Draußen ist es arschkalt, die Minusgrade sind gefühlt fast 40, tatsächlich liegen sie aber nur bei 12.

Drinnen sitze ich vorm PC und schreibe diesen Eintrag, getrieben von Langeweile und Langeweile. Das TV-Programm gibt wie üblich nicht viel her. Die Internetforen öden auch nur noch an, (wenige Gesprächspartner und diese wenigen wissen meist auch nicht viel zu berichten …). Totenstille breitet sich aus.

Die Bücher sind gelesen (zuletzt Harper Lee: Wer die Nachtigall stört – wer es noch nicht kennt, ein sehr empfehlenswerter Roman über Rassismus.)

Das einzig Sinnvolle, was man noch tun kann an diesem späten Nachmittag: sich ins Bett zurückziehen und einkuscheln. Nur zuvor müssen noch die wirbelnden Gedanken geordnet und gebannt werden ….

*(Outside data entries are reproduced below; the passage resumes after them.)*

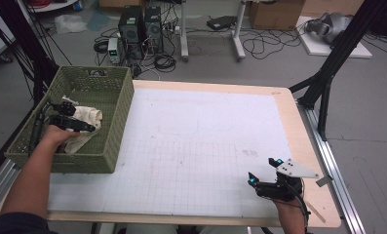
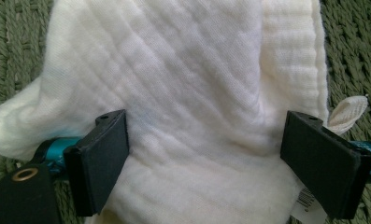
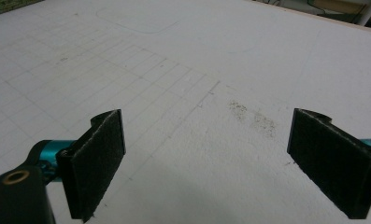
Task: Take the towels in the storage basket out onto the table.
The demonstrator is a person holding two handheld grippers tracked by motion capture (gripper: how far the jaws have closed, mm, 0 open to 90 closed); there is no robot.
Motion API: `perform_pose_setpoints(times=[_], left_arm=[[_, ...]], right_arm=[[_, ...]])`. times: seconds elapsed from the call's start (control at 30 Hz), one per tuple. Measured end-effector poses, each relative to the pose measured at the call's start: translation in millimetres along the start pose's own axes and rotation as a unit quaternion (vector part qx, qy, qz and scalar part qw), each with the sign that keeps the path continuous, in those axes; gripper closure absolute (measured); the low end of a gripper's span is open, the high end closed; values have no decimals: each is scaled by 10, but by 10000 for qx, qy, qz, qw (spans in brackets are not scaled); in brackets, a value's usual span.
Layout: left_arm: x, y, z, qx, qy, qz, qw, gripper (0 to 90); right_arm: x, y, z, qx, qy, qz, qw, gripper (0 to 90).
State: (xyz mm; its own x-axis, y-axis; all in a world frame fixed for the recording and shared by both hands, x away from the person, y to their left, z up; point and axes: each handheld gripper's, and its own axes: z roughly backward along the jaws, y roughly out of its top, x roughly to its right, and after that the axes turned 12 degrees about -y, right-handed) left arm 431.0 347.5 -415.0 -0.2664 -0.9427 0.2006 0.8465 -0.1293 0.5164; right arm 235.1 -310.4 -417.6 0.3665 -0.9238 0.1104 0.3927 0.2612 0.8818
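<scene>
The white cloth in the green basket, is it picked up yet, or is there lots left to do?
Done so far: the left gripper is down inside the green basket, right over the white cloth. In hand: its jaws stand open on either side of the cloth, not pinching it yet. Left: closing on the cloth and probably lifting it out. The right gripper waits open over the white mat.

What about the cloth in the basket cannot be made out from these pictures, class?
- Print on the small tag: left gripper view, too small, partly behind the right finger.
- Whether the left gripper's fingers touch the cloth: left gripper view, contact cannot be told.
- Cloth's full shape: high view, the hand and left gripper cover part of it.
- Basket floor under the cloth: hidden by the cloth.
</scene>
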Motion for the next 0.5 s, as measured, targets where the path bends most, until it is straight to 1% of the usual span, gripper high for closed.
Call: perform_pose_setpoints(times=[0.1, 0.17, 0.2, 0.23, 0.27, 0.3, 0.33, 0.43, 0.47, 0.5], left_arm=[[13, 11, 10, -78, -26, 42, 10000, 180], [19, 14, 22, -131, -87, 69, 9999, 230], [25, 14, 28, -167, -193, 97, 9996, 280], [42, 13, 43, -197, -329, -1, 9993, 439], [42, 13, 43, -197, -329, -1, 9993, 545], [45, 12, 53, -246, -300, -102, 9992, 545], [41, 12, 60, -262, -286, -109, 9992, 652], [31, 15, 69, -268, -297, -71, 9992, 773], [30, 18, 75, -273, -278, -62, 9992, 773], [29, 22, 82, -263, -281, -48, 9992, 813]], right_arm=[[-10, 13, 9, 20, 28, 15, 10000, 105], [-18, 23, 22, 51, 37, 49, 10000, 105], [-19, 24, 23, 57, 38, 35, 10000, 105], [-14, 23, 17, 58, 41, 23, 10000, 105], [-14, 23, 17, 58, 41, 23, 10000, 105], [-12, 24, 15, 64, 37, 19, 10000, 105], [-15, 28, 17, 68, 39, 12, 10000, 105], [-14, 28, 15, 58, 43, -44, 10000, 105], [-14, 28, 15, 58, 43, -44, 10000, 105], [-9, 28, 12, 70, 45, -45, 10000, 105]])
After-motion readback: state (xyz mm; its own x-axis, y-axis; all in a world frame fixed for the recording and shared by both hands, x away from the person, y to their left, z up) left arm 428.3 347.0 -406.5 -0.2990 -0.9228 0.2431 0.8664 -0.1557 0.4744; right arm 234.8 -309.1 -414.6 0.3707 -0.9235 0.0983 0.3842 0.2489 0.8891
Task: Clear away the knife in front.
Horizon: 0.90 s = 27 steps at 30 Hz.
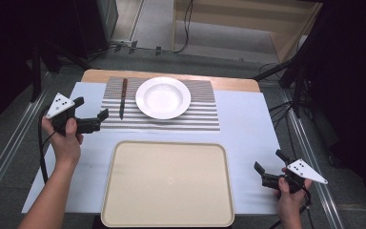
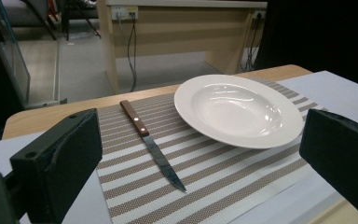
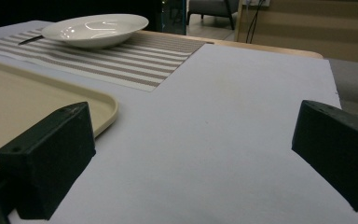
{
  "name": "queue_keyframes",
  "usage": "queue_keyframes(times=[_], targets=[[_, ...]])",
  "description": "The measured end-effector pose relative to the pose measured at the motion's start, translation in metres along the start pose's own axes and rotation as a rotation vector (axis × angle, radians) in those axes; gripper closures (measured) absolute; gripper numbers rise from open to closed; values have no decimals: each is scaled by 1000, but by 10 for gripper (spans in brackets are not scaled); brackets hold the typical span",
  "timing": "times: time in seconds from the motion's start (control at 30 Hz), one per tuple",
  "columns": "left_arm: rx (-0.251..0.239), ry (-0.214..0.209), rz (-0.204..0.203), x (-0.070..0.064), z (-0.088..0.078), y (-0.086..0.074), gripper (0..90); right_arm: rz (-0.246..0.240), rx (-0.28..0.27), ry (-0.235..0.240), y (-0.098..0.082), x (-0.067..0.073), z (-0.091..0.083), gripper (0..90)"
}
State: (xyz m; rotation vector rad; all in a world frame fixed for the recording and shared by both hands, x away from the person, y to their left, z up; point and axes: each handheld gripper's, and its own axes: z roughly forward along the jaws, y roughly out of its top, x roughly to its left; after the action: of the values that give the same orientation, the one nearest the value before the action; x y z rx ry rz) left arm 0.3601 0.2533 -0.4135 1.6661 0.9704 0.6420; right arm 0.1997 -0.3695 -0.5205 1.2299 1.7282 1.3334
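Now both wide open, empty: left gripper (image 1: 93, 110) nr knife (image 1: 123, 98), right gripper (image 1: 268, 164) over table (image 1: 248, 124).

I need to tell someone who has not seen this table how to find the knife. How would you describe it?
Find the striped placemat at the far side of the table. The knife lies flat on its left part, beside the white plate but not touching it. It is the one thin object there, with a brown wooden handle and a metal blade pointing toward the person.

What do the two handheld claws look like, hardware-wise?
Both alike: left claw and right claw have black bodies, two blocky black jaws with small holes in them, and a pale grey three-cornered plate with dark dots on top. A black cable trails from each. Forearms are bare, no sleeves or gloves.
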Motion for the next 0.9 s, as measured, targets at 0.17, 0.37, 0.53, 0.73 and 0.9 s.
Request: queue_keyframes(times=[0.17,0.37,0.53,0.73,0.9], targets=[[8,-7,-8,4,13,6,0,-1,0,0,0,0,0,0],[31,-14,-14,8,32,12,0,0,0,1,0,0,0,0],[76,-24,-50,15,51,15,0,2,2,-1,0,0,0,0],[150,-1,-116,28,77,18,0,-1,0,4,0,0,0,0],[237,40,-164,36,106,19,81,1,-1,7,0,-1,0,0]])
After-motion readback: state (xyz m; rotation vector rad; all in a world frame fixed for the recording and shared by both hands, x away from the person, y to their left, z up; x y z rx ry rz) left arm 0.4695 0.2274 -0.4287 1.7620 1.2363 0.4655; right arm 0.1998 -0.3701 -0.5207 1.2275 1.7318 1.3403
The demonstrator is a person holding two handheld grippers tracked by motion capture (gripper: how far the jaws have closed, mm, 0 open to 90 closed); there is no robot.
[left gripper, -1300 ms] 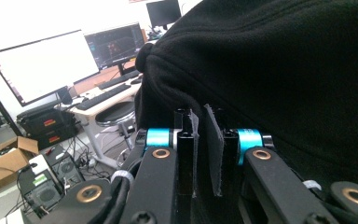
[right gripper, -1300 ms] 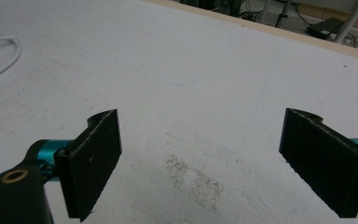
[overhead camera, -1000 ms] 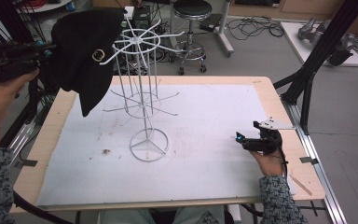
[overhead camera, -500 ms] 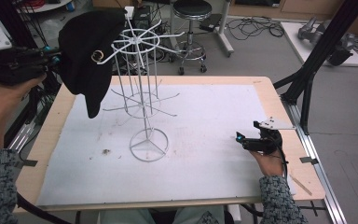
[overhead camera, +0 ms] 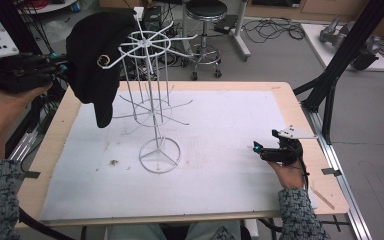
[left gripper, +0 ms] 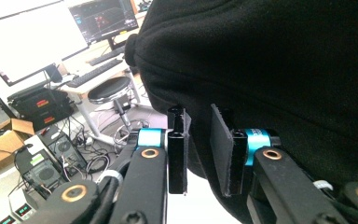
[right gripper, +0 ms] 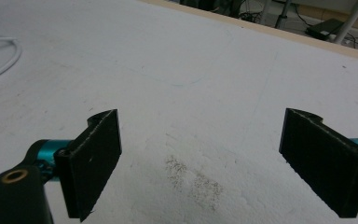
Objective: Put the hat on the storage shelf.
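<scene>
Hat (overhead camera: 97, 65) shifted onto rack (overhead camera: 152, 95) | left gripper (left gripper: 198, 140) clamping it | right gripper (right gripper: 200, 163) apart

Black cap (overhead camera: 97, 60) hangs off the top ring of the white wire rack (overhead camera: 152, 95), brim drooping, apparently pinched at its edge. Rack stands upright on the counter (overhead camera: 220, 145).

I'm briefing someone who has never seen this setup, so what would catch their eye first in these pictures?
First, the black hat held high at the table's far left, against the top ring of the white wire rack standing on the white mat. The left gripper has its jaws nearly closed on the hat's edge. Near the table's right edge, the right gripper rests low over the mat, jaws wide apart and empty.
</scene>
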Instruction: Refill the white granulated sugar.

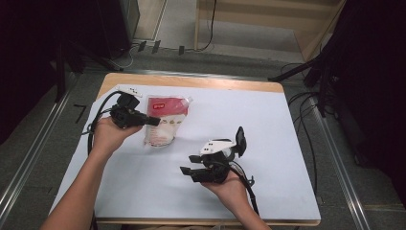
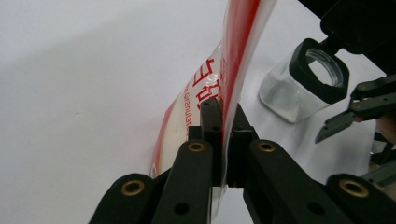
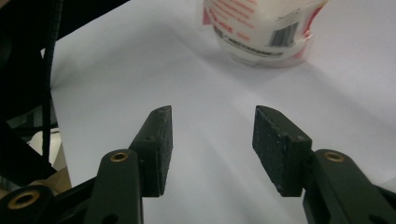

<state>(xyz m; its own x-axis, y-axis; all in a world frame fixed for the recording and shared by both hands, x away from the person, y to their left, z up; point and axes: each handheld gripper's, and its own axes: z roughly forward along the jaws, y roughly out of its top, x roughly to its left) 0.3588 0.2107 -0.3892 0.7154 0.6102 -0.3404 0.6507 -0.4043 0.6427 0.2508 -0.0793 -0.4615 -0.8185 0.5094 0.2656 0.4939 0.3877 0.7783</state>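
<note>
While my left claw (image 2: 223, 122) is clamped on the edge of the red-and-white pouch (image 1: 163, 120), the pouch rests on the white surface (image 1: 268, 124), toward its far left. My right claw (image 3: 212, 144) has its jaws apart with nothing between them, near the front of the surface. A glass jar (image 2: 299, 81) with a black rim sits close to that hand. I judge the grip on the pouch done; lifting it and presumably pouring into the jar are left.
</note>
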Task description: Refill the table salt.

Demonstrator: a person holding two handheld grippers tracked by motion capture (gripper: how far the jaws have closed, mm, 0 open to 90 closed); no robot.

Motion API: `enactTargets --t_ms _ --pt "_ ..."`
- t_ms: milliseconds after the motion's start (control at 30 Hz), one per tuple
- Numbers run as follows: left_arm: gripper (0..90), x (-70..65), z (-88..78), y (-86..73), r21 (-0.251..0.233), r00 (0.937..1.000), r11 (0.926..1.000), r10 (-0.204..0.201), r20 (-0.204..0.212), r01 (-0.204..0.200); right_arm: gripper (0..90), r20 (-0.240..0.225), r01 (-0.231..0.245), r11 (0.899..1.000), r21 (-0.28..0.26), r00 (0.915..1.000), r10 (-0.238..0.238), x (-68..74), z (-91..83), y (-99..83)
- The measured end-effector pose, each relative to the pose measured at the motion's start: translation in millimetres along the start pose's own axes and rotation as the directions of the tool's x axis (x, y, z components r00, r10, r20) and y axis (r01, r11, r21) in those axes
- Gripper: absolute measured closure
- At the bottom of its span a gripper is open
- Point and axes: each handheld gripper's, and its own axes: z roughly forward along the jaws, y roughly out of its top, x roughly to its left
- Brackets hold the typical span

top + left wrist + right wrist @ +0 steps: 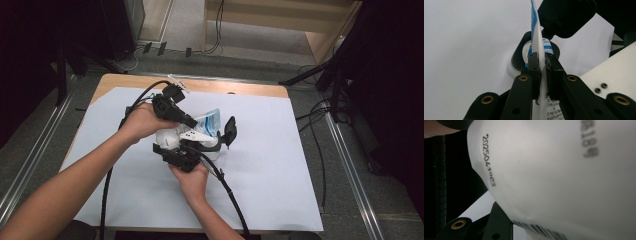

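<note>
A white pouch (210, 121) with blue print is held up over the middle of the table between both grippers. My left gripper (192, 123) reaches in from the upper left. In the left gripper view it (542, 58) is shut on the pouch's thin flat edge (536, 32). My right gripper (196, 141) comes in from below, with its jaws on either side of the pouch's rounded white body and one black jaw tip (230, 131) standing up at the right. In the right gripper view the pouch (554, 175), printed with a date code, sits pressed close, and one jaw rises at the bottom left.
A white sheet (265, 170) covers the wooden table (240, 89). Black cables trail from both grippers toward the front edge (232, 195) (106, 192). Dark stands and floor cables (320, 130) lie to the right of the table.
</note>
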Motion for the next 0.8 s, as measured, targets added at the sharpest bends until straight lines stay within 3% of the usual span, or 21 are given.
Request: enactTargets --t_ms 800 --pt "84.9 -1.8 -0.2 4.2 0.012 1.0000 0.9999 0.003 -0.004 -0.003 63.7 -0.003 -0.001 1.000 -0.005 1.0000 0.001 1.6 -0.7 3.2"
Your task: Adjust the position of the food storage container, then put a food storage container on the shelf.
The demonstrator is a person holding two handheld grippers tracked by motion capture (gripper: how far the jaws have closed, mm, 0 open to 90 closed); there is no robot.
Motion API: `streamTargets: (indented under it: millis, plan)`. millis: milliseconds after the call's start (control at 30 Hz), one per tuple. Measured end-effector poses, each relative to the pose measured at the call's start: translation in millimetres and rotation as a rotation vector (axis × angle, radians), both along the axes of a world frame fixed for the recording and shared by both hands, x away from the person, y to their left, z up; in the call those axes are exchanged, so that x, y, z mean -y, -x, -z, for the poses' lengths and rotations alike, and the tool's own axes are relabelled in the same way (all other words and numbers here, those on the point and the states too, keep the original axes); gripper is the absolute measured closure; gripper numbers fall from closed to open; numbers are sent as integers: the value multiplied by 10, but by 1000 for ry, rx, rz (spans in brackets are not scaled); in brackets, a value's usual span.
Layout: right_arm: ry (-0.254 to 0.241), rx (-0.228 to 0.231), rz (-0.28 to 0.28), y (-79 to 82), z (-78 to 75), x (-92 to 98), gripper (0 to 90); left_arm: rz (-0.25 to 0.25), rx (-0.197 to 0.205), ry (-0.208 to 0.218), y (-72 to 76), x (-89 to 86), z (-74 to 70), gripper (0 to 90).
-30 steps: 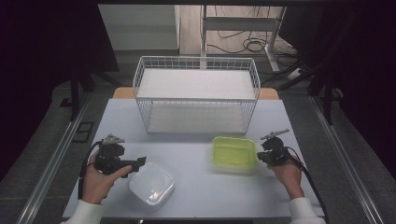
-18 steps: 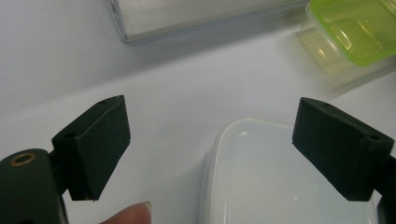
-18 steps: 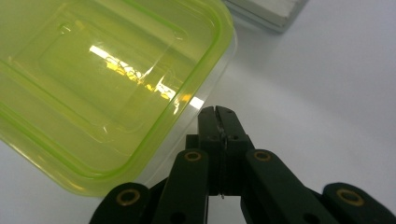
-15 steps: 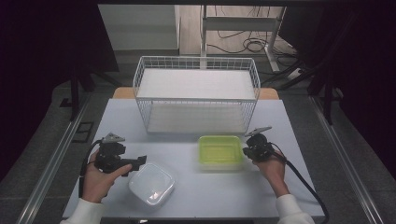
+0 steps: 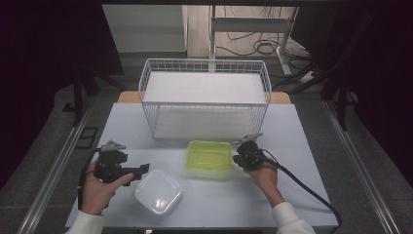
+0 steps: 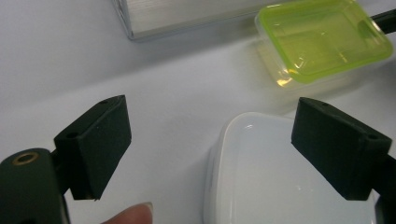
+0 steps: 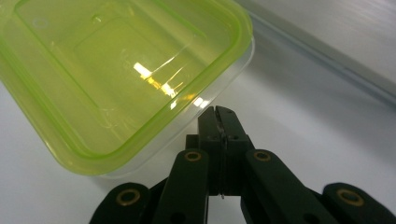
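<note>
Looking like a sideways shove on the clear rectangular plastic box with the lime-green lid (image 5: 209,156), sitting centre frame in the high view, just below the white wire basket (image 5: 204,97) on the pale grey table (image 5: 302,136). Right gripper (image 5: 236,158) parked at the box's right edge, 2 jaws pressed flat together, pinching nothing. Seen from the right gripper view, shut tips (image 7: 219,114) hard up by the clear rim under the green lid (image 7: 116,70); touching or a hair off, too close to call.

Best done low: keep the tips on the box wall, not under the lid lip, or risk lifting and tipping it. Aim through the middle of that side to stop any spin.

Lower left of the high view: left gripper (image 5: 145,169) spread wide, gripping nothing, poised at the edge of the square milky-white plastic container (image 5: 158,191). Mind the gap between the 2 boxes and stop short of a bump.
</note>
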State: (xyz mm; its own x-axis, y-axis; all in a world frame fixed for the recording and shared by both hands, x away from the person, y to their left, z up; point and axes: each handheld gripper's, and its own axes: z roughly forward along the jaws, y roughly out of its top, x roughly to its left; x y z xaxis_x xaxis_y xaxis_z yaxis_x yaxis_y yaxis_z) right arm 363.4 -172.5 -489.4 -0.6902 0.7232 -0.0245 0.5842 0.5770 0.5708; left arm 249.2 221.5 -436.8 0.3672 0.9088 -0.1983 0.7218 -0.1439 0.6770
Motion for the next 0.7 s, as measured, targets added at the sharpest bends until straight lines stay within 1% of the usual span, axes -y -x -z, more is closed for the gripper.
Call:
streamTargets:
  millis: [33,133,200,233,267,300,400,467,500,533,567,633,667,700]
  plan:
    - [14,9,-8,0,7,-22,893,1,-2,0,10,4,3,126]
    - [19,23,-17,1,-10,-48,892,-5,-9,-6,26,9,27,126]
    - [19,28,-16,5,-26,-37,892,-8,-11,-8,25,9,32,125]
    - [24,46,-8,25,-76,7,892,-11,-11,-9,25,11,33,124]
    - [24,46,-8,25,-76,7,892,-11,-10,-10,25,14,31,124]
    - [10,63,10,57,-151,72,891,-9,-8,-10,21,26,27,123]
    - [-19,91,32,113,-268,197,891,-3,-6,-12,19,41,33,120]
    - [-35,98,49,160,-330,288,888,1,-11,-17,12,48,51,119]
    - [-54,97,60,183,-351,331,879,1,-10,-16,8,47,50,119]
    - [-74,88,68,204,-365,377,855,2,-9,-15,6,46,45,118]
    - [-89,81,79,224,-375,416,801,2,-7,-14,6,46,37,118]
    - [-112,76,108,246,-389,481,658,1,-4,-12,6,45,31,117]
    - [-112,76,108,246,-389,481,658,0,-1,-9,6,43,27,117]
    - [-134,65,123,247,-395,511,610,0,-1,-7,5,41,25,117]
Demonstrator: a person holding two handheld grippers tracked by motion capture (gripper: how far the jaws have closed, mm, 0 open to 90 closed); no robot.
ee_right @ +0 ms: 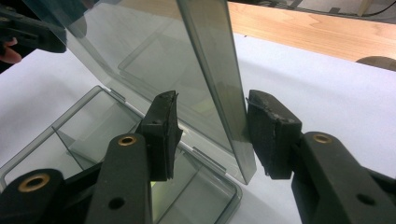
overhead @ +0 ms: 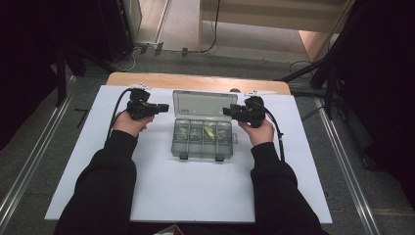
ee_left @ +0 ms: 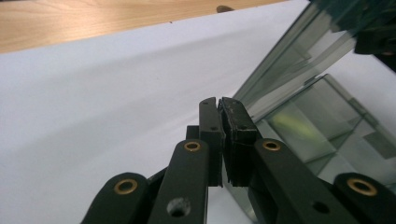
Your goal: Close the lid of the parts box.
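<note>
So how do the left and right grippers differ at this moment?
The left gripper has its jaws shut with nothing between them, beside the clear box; the right gripper stands open, jaws straddling the raised lid. Both are black and flank the box.

clear compartment box, lid raised
</note>
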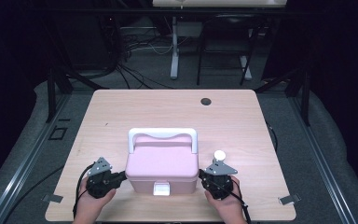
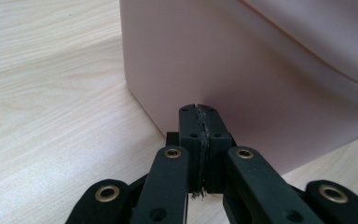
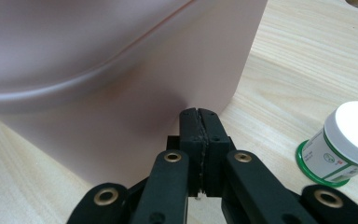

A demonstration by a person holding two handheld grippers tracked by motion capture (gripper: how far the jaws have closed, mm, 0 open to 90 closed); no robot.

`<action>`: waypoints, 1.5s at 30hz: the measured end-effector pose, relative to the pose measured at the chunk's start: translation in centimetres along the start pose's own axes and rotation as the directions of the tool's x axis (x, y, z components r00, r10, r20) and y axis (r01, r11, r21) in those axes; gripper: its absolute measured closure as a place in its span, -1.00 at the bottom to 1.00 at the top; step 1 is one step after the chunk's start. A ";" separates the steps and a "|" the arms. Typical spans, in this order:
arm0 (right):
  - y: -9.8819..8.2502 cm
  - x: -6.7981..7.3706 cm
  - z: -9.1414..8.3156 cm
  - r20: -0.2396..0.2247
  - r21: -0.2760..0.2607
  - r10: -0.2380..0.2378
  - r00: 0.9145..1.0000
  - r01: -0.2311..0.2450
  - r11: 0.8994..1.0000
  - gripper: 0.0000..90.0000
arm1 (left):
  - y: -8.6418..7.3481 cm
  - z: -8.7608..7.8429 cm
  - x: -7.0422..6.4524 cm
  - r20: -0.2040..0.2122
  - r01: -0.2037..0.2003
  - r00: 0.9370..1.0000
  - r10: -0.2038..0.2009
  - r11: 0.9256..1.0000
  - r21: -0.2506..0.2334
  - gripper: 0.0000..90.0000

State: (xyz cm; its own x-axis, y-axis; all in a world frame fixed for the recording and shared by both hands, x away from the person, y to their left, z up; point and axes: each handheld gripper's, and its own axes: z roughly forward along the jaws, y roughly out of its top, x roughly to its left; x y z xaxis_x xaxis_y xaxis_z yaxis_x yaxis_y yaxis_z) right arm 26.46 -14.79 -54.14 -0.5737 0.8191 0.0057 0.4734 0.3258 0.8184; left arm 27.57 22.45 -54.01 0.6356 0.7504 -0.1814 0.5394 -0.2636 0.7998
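the pink box (image 1: 162, 163) is sitting on the near half of the wooden table (image 1: 233, 116), with its lid down, and it is serving here as the reference for every position. its white handle (image 1: 163, 135) is lying folded over the far part of the lid, and its white latch (image 1: 161, 189) is facing the person on the near wall. the left gripper (image 1: 121, 177) is resting at the box's left wall, near the front lower corner; in the left gripper view its jaws are standing pressed pad against pad, clenched with nothing between them, and the tips (image 2: 199, 112) are pointing into the pink wall (image 2: 242, 70), right at it, though actual contact cannot be told. the right gripper (image 1: 201, 175) is resting at the box's right wall in the mirrored place; in the right gripper view its jaws are likewise standing clenched on nothing, with the tips (image 3: 199, 113) right at the wall below the lid seam (image 3: 135, 42). a hand is holding each gripper from the near edge of the table. a small jar (image 1: 220, 155) with a white cap and a green base is standing on the table just to the right of the box, beside the right gripper and apart from the pink wall; in the right gripper view the jar (image 3: 342, 140) is showing upright. a dark round hole (image 1: 206, 101) is showing in the tabletop well beyond the box, toward the far right.
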 end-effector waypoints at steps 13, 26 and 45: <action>-0.4 0.0 -1.0 -0.010 0.020 -0.012 1.000 0.012 1.000 0.99 | -0.3 -0.2 -0.9 0.018 -0.005 1.000 0.005 1.000 0.009 0.99; -0.7 0.2 -1.9 -0.008 0.046 -0.031 0.999 0.032 0.998 1.00 | -0.6 -0.6 -1.7 0.036 -0.018 0.999 0.018 1.000 0.023 0.99; -1.3 0.6 -3.0 -0.009 0.054 -0.009 1.000 0.010 0.998 1.00 | -1.0 -0.9 -2.7 0.044 -0.018 0.999 0.017 0.999 0.031 1.00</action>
State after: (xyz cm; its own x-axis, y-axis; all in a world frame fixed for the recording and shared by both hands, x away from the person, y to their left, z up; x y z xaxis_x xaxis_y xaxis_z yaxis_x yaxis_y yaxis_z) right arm 23.47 -16.17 -53.50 -0.5843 0.8115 0.0034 0.5031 0.3589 0.7862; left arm 24.79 21.22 -53.77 0.6682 0.7186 -0.1927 0.5446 -0.2959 0.7848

Die Politik lohnt keiner Kommentierung mehr. Ich bin es Leid, diesen Mist noch kommentieren zu wollen. Man kann sich so oder so nur noch an den Kopf fassen und hoffen, daß irgendwann der ganze Scheiß zur Hölle fährt.

Als denn: heute Abend dürfte wieder Inspector Barnaby laufen. Ein kleiner Trost im Fernsehapparat. Dazu gefälligst ein paar Mettbrötchen? Wohl bekommt’s!